Several months ago, my husband and I decided to cancel cable. To say I was a TV junkie is a bit of an understatement. Read: this was difficult for me. We still had Netflix and Hulu and a Roku with apps like Sling TV (which meant I could still watch HGTV live … thank goodness!)
I wanted to watch less TV, but I really didn’t at first. It has taken months of small changes, but now I’ve noticed a dramatic decrease in time spent watching it.
In addition to that, last week I challenged myself to turn off ALL notifications on my phone (with the exception of text messages) and avoid social media and mindless internet browsing until after 12 pm for at least 30 days.
I have benefited significantly from all this reduced screen time in several ways.
1. I have more time.
As I have been on a path to simplify my life, I’ve been taking a hard look at what I own, what I spend money on, what I think, and what I spend time doing. Nowhere on a list of things important to me would I include “watching TV” or “scrolling through social media and browsing the Internet.”
I realized I was wasting a lot of time, specifically in the morning, getting sucked into social media or article comments or debates, and a lot of time in the evening (or at lunch when I was working from home) watching TV. Now that I’ve limited those habits, I have a lot more time. I’ve learned habits can be changed.
2. I am more intentional.
Even after we canceled cable, I used to turn on live TV for background noise. If I ate a meal, I would usually eat in front of the TV. Now, my husband and I eat our meals at the table with no distractions. There are still some TV shows that I intentionally tune in for, but now it’s 1-2 per week rather than the 5 or more it used to be when we still had cable.
The decision to avoid all social media or mindless web browsing until after 12 pm also means I must intentionally decide when or if I want to look at a particular website in the morning. With no notifications beckoning me to break my 30 day challenge, I have found that I mostly stay off the internet altogether unless I’m looking for something specific. I am hopeful this habit of intentional internet usage will impact the latter half more and more.
3. I am doing more things that matter.
One of the biggest eye openers for me was being honest with myself about how much time I was spending in front of a screen. And I couldn’t truly notice the impact of it until I made a change. Now that I don’t get sucked into a social media rabbit hole in the mornings, I can spend extra time writing in my journal, reading during my quiet time, playing with my cats or taking my dog for a walk.
Without TV at lunch time, and limited after dinner, I am more productive as I write or paint or pursue work and events that are meaningful to me. I can enjoy coffee with a friend or a walk with my husband in the evening instead of watching TV or using my free time to watch all the recordings on the DVR.
4. I am more focused.
I truly didn’t realize how often I let phone notifications distract me until I turned them off. Oftentimes, I would mindlessly pick my phone up and a little red notification would beckon me away from whatever task I was working on. Honestly, they felt like a “to-do list” to me. I have yet to break the habit of mindlessly looking at my phone. But when I see no notifications, it’s easy to put it down without opening any apps or getting distracted.
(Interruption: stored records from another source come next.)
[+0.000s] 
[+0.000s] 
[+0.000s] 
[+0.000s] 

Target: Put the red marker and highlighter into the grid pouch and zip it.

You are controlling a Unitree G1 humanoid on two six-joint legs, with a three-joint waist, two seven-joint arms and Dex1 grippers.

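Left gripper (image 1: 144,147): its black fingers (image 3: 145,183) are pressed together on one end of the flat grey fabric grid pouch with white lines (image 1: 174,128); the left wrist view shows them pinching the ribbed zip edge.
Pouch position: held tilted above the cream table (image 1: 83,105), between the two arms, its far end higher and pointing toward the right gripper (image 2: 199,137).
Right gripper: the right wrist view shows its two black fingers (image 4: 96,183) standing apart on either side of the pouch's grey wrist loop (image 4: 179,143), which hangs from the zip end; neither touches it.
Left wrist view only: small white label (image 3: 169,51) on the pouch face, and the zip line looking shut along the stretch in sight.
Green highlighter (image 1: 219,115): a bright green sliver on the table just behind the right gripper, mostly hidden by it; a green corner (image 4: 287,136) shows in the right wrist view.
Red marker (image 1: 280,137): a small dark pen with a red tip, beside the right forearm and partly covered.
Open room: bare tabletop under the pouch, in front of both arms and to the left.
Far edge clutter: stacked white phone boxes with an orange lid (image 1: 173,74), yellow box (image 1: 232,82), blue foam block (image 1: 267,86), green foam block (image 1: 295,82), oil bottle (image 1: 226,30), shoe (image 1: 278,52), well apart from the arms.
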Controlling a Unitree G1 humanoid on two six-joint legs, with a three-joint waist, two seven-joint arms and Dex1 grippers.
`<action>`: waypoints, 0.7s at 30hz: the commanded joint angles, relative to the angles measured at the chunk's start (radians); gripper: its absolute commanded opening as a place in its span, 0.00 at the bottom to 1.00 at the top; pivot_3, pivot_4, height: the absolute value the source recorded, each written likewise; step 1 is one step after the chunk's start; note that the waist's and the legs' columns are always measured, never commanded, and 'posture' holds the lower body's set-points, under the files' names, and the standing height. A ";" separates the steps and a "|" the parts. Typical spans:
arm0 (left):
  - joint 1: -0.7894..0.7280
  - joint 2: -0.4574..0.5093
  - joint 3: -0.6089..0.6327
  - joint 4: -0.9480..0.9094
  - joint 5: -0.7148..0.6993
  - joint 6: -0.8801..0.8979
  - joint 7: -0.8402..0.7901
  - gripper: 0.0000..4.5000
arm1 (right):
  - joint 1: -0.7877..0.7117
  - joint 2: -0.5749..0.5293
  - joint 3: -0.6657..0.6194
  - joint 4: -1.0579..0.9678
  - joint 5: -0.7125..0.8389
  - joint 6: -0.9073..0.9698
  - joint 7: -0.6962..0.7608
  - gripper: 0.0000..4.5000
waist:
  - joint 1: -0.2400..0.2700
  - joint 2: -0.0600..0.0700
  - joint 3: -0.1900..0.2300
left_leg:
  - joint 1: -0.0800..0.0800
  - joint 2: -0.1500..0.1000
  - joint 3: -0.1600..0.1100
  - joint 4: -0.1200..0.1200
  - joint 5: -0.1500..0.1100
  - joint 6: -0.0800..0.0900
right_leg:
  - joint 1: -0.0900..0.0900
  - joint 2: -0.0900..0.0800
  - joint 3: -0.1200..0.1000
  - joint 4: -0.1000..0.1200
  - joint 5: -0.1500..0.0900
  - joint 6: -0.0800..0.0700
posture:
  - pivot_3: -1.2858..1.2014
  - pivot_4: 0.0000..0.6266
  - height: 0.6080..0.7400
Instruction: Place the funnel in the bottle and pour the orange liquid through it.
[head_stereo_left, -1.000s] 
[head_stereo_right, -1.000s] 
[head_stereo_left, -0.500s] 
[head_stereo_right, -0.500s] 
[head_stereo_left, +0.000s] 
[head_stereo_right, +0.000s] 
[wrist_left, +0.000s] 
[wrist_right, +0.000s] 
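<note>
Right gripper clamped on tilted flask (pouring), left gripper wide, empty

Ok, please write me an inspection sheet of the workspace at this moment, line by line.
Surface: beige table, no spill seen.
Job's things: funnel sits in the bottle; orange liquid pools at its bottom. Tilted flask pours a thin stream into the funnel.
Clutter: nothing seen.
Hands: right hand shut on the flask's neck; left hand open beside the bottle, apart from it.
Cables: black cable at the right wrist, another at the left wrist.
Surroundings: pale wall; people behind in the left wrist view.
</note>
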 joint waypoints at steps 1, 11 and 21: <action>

Having the first half of the day to myself without distraction fosters peace and focus. Keeping the TV off means I hardly ever have to see TV advertisements. Now that there are less things screaming for my attention, I am free to be fully present and engaged in each moment. I can focus.
5. I am facing things instead of avoiding them.
I will admit that I used TV as a crutch for a lot of things in the past. It was soothing to me and felt like “relaxing” to sit down and watch a show after a long day. It was comforting to have the noise of the TV on the background if I was home alone. It distracted me from things like how much I was eating, or engaging with those around me.
In a world with myriad distractions, it’s easy to avoid things. Productivity, change, self-awareness, honesty … all can be diverted with the TV or social media. Now that I’m focused on being mindful, I pay more attention to things like how much I am eating and connecting with my husband in the evening.
I still have a long way to go. But making the decision to change is a huge step. When you have more time, you are free to be more intentional about how you’re living and do more things that actually matter to you. When you limit unimportant distractions, you free up space in your mind to focus and face things that perhaps you didn’t even know you needed to face.
How much time are you spending looking at screens? How much of that time is spent doing something truly important to you? How might you benefit from limiting your screen time?